Task requirements
From the material below, return every line that includes "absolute".

Data excerpt

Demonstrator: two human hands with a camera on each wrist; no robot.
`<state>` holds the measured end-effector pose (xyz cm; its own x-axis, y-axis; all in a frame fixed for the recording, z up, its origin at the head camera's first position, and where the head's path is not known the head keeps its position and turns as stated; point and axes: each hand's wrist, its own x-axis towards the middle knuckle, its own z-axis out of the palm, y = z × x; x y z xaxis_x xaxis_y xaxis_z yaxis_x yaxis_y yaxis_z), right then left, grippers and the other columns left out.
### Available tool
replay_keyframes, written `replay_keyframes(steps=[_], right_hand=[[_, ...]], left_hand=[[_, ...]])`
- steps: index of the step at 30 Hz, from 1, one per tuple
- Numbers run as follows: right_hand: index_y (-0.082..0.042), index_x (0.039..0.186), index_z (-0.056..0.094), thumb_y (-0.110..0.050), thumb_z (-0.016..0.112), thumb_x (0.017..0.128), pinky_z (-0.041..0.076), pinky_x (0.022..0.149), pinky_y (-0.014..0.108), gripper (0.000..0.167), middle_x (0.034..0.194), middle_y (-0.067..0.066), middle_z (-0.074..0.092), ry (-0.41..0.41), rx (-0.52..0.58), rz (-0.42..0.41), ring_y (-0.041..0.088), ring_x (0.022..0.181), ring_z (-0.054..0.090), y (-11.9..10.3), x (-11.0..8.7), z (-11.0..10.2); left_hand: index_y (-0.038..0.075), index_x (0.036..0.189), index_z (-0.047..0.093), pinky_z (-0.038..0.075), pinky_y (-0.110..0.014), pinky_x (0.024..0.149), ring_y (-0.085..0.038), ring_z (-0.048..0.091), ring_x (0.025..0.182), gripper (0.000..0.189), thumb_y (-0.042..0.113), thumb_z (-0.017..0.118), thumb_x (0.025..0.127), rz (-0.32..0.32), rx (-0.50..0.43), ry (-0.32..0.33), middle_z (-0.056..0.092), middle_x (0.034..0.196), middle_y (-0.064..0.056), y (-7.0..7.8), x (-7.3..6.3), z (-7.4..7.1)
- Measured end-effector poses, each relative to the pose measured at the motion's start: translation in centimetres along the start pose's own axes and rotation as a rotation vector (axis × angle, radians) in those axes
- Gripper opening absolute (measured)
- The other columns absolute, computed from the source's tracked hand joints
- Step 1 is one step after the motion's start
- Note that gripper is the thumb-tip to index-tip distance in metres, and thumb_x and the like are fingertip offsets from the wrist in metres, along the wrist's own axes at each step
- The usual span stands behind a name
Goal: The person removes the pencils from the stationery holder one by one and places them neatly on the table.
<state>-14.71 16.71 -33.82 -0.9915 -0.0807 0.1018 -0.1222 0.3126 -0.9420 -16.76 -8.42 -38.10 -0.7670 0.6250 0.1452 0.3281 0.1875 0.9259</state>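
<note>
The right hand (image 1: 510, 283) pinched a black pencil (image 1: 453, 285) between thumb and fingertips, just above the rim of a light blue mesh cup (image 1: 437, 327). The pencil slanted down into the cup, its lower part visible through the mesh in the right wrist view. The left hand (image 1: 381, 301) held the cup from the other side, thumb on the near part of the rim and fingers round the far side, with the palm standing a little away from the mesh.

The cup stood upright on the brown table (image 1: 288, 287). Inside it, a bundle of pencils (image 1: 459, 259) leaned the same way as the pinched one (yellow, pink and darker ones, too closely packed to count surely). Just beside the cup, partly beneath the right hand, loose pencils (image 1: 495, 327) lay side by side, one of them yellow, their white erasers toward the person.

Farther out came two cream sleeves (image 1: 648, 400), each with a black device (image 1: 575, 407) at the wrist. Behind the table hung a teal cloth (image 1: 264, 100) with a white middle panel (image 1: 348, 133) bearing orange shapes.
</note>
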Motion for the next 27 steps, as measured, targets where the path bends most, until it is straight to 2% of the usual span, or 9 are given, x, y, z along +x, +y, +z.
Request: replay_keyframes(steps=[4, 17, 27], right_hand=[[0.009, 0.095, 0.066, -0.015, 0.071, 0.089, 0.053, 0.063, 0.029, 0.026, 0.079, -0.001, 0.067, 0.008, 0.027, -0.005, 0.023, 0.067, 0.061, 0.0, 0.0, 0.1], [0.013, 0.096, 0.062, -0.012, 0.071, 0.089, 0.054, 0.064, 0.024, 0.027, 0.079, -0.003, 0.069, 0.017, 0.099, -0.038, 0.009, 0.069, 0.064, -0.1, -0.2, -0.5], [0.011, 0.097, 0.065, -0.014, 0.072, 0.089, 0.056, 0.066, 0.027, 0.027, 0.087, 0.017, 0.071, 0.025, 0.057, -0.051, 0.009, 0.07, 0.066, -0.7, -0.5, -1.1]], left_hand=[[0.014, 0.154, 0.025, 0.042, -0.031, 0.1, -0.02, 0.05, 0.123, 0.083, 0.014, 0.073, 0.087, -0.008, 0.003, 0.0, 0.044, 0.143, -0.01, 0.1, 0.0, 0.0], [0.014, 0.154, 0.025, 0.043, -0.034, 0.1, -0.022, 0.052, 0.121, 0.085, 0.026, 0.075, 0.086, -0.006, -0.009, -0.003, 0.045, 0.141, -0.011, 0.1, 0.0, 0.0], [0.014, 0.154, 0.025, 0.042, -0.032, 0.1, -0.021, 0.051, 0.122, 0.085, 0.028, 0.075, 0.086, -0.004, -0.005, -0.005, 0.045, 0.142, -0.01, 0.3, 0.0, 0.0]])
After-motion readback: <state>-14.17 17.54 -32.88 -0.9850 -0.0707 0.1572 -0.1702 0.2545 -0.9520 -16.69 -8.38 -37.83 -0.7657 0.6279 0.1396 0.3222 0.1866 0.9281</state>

Expected answer
- Gripper opening absolute (measured)
- The other columns absolute, computed from the source's tracked hand joints

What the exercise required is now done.